As far as I understand, CNA and CNV refer to the same concept (correct me if I'm wrong). Should I preprocess the CNV data to convert it to the proper format? I couldn't find any specific explanation for this in their paper.
I would appreciate any input.
In the GDC, there are raw float value CNV data, and integer CNV values after advanced modeling. If you only want those floating-point numbers (called segment means), you can check "DNACopy" as the workflow in the GDC repository. However, these segment means are not bounded by (-1, +1).

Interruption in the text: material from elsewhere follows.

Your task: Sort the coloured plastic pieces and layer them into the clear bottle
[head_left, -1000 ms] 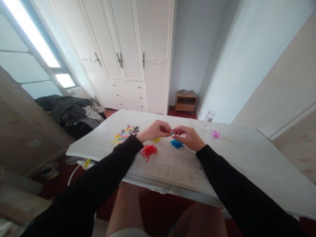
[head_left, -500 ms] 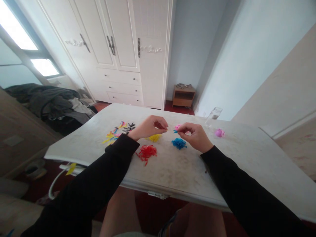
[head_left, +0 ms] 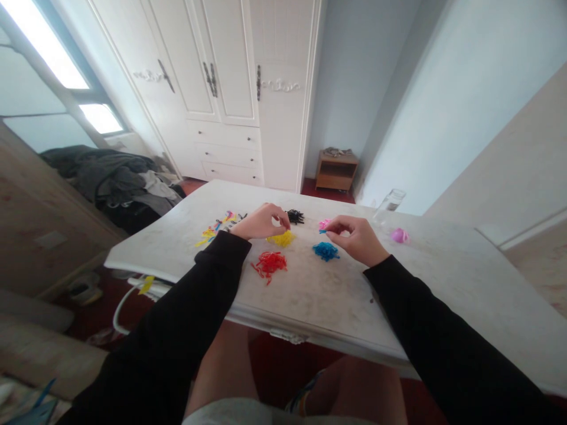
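Observation:
My left hand is over the yellow pile of thin bands, thumb and fingertips pinched together. Whether anything is between those fingertips is too small to make out. In the pinch of my right hand is a short blue band, held above the blue pile. A red pile of similar bands lies nearer to me. Behind the left hand sits a black pile. A pink pile is partly hidden by the right fingers.
Mixed coloured bands are scattered left of my left hand. Farther right on the white table are a clear glass jar and a round pink-purple object. A wardrobe and a small wooden cabinet stand behind.
My left hand has drawn away from the right hand, leftward to the yellow pile, uncovering the black pile. My right hand keeps the blue band in nearly the same place. The view has shifted slightly.

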Tool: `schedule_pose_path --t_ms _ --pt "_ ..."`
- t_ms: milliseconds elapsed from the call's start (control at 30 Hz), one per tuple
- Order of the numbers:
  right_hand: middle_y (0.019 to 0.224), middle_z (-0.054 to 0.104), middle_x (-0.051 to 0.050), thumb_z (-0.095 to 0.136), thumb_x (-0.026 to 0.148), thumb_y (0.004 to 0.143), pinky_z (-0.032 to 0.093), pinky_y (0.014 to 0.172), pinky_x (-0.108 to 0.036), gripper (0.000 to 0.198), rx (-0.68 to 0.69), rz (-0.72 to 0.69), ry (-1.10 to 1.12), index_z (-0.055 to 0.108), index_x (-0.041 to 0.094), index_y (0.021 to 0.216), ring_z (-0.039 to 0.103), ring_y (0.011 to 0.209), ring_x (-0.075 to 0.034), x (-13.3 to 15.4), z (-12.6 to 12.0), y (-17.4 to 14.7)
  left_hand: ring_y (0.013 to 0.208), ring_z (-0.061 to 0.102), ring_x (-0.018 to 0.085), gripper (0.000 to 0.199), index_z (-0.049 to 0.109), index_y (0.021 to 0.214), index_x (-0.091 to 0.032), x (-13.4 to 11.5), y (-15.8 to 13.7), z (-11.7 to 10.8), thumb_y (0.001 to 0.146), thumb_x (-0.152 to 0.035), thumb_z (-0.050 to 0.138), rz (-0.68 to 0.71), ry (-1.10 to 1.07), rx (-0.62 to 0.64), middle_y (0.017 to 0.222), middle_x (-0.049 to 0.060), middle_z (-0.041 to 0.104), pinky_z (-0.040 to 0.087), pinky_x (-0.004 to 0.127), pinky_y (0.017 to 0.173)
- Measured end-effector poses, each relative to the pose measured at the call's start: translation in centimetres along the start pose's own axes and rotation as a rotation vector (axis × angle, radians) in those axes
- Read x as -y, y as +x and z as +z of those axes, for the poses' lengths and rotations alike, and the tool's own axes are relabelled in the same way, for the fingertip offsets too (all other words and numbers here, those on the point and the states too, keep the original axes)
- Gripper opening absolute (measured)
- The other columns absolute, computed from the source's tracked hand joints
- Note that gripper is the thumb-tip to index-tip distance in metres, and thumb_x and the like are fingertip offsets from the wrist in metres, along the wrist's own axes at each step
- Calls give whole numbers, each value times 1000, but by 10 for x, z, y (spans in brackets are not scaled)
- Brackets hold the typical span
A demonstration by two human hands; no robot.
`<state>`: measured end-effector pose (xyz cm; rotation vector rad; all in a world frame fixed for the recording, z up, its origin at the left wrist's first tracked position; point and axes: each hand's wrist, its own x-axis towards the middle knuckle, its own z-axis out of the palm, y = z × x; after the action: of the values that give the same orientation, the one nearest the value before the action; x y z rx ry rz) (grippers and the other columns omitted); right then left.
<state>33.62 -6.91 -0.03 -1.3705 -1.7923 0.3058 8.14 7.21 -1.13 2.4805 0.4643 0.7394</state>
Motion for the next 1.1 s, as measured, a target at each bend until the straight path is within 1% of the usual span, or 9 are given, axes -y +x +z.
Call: schedule_pose_path --t_ms 133,267,500,633,767,867,933,1033,1100 --pt "84 80 -8 67 24 77 54 70 -32 16 48 24 10 79 17 84 69 74 -19 -4 -4 1 74 66 16 16 79 77 -16 1 1 1 79 -20 64 -19 0 -72 77 5 77 50 29 75" --pt "73 76 -6 69 25 75 54 66 -30 13 154 31 42 78 16 79 68 68 -18 -9 -8 2 69 62 15 16 76 73 -15 1 2 2 79 -24 63 -42 -19 -124 72 4 74 49 28 72" --pt "71 75 -4 70 20 74 52 68 -30 8 221 -16 2 78 18 77 67 68 -17 -8 -10 2 67 61 15 17 75 73 -14 3 2 5 78 -26 64 -56 -29 -128 70 4 72 49 27 70" --pt "74 76 -3 67 13 73 51 67 -29 13 252 -38 -36 79 19 76 66 69 -16 -9 -10 2 69 61 15 16 75 73 -15 5 2 6 77 -26 65 -56 -25 -122 72 4 72 49 28 71" --pt "76 77 -2 66 10 72 53 72 -31 17 301 -77 -67 79 20 75 67 73 -17 -11 -10 1 69 61 15 16 75 73 -15 6 2 6 77 -25 64 -66 -26 -118 71 4 72 49 27 71" --pt "89 80 -5 66 11 75 56 76 -32 18 276 -99 -66 80 20 81 70 82 -20 -10 -9 0 67 62 15 16 75 72 -15 7 3 7 77 -25 65 -79 -29 -104 69 4 72 49 27 70" --pt "96 80 -5 66 11 76 57 80 -33 21 285 -96 -53 81 21 86 72 88 -20 -9 -8 0 66 62 15 16 75 72 -14 8 4 7 77 -26 64 -83 -29 -101 69 4 71 49 27 69" --pt "94 80 -4 65 12 80 58 83 -33 23 374 -69 -38 81 21 93 73 88 -20 -10 -4 -1 66 61 15 17 75 72 -14 8 4 8 77 -26 64 -81 -19 -104 69 5 72 48 27 69" --pt "99 80 -6 69 15 81 59 85 -34 23 425 -81 -45 81 21 100 73 90 -20 -12 -1 -2 66 61 15 17 75 72 -13 8 4 8 77 -26 64 -87 -12 -105 69 5 72 48 27 68"
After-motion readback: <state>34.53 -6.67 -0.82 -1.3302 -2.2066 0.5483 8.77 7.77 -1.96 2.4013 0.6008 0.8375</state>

Thanks @Zhenyu Zhang for your response. I have just looked at the files you mentioned. Do you have any recommended package or code snippet to bring these segment values into gene level? In the mini-sample in the padma package, the CNA data is given at the gene level for each sample.
I am editing my reply as I found a repository named FIREBROWSE which provides gene level CNV segments data and as I tested the results are pretty close to what expected from padma. Thanks Zhenyu, you guided me through this.
If you look for integer value gene level CNV, GDC also has those. If you are looking for floating numbers, you need to your own gene region vs segment overlapping
Regarding firebrowse, you can find old hg19 TCGA data here. I don't know the exact data you are looking for, but I suspect these were run through GISTIC, which is more complicated.